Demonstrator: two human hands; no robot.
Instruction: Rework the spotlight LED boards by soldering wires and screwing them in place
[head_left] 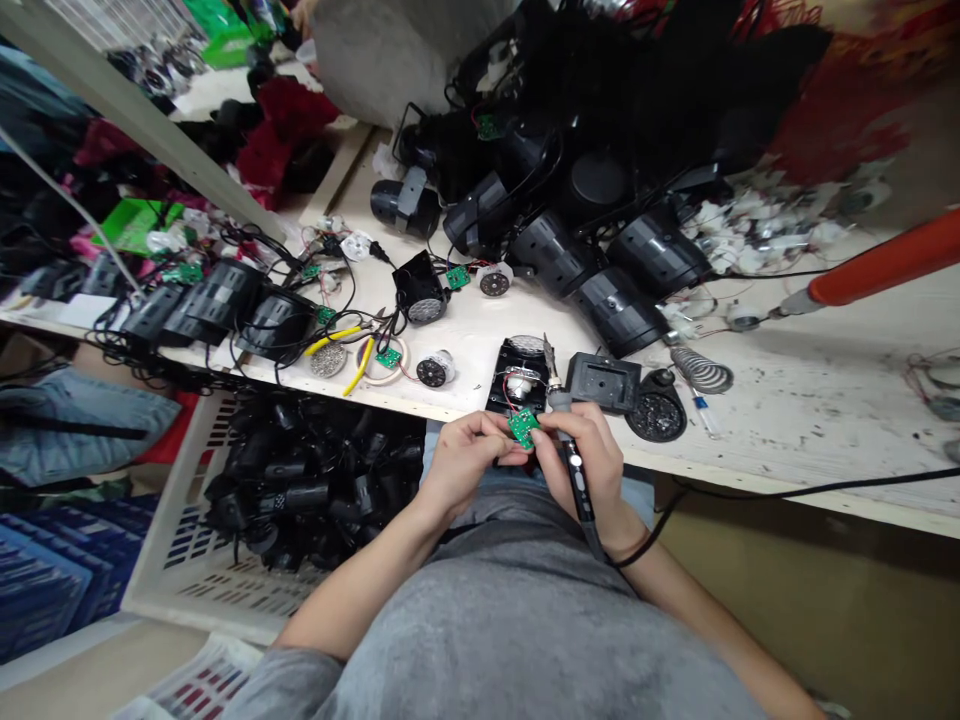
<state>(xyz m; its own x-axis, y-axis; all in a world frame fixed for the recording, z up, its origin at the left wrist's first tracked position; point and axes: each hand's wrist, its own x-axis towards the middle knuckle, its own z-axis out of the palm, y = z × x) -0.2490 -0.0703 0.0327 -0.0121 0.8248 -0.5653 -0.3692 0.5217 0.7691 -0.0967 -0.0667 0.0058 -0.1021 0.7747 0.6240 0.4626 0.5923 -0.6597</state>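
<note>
Many spotlight housings [619, 312], pliers [335, 337] (on the bench [825, 420]), right hand's [589, 450] soldering iron [576, 480]

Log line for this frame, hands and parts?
left hand: green circuit board | right hand: soldering iron | nearby: black lamp housing, red wires to board

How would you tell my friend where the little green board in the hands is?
Find the long white workbench. At its near edge, the left hand pinches a small green circuit board beside the right hand, which grips a soldering iron. Other green boards lie on the bench; this one is held up.
</note>
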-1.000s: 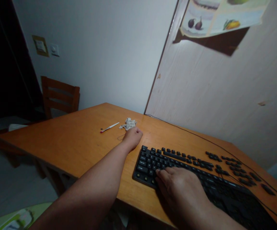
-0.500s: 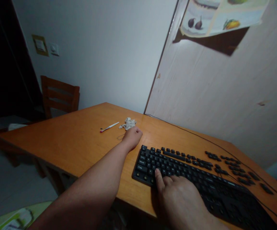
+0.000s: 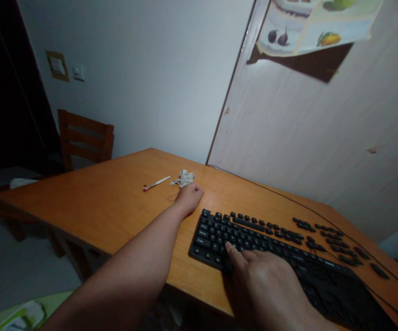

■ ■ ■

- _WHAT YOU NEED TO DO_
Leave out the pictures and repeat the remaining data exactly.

- _OUTPUT FOR THIS EXERCISE_
Demonstrator: two human hands; no robot.
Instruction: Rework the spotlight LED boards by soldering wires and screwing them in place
[head_left] 
<state>(xyz m; its own x-axis, y-axis; all in a world frame fixed for the recording, z up, its origin at the left wrist's first tracked position; point and axes: each hand's wrist, its own x-axis towards the middle knuckle, its own z-axis out of the palm, y = z × x) -0.2490 -0.0703 0.0327 -0.0121 0.8248 -0.5653 -0.3692 0.5217 0.7691 -0.0967 -0.0667 0.0058 -0.1021 0.7747 0.6240 0.4626 0.5923 -0.6597</state>
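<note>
Many spotlight housings [619, 312], pliers [335, 337] (on the bench [825, 420]), right hand's [589, 450] soldering iron [576, 480]

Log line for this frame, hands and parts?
left hand: green circuit board | right hand: soldering iron | nearby: black lamp housing, red wires to board

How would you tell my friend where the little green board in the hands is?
Find the long white workbench. At its near edge, the left hand pinches a small green circuit board beside the right hand, which grips a soldering iron. Other green boards lie on the bench; this one is held up.
</note>
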-1.000s: 
-0.500s: 
+0.000s: 

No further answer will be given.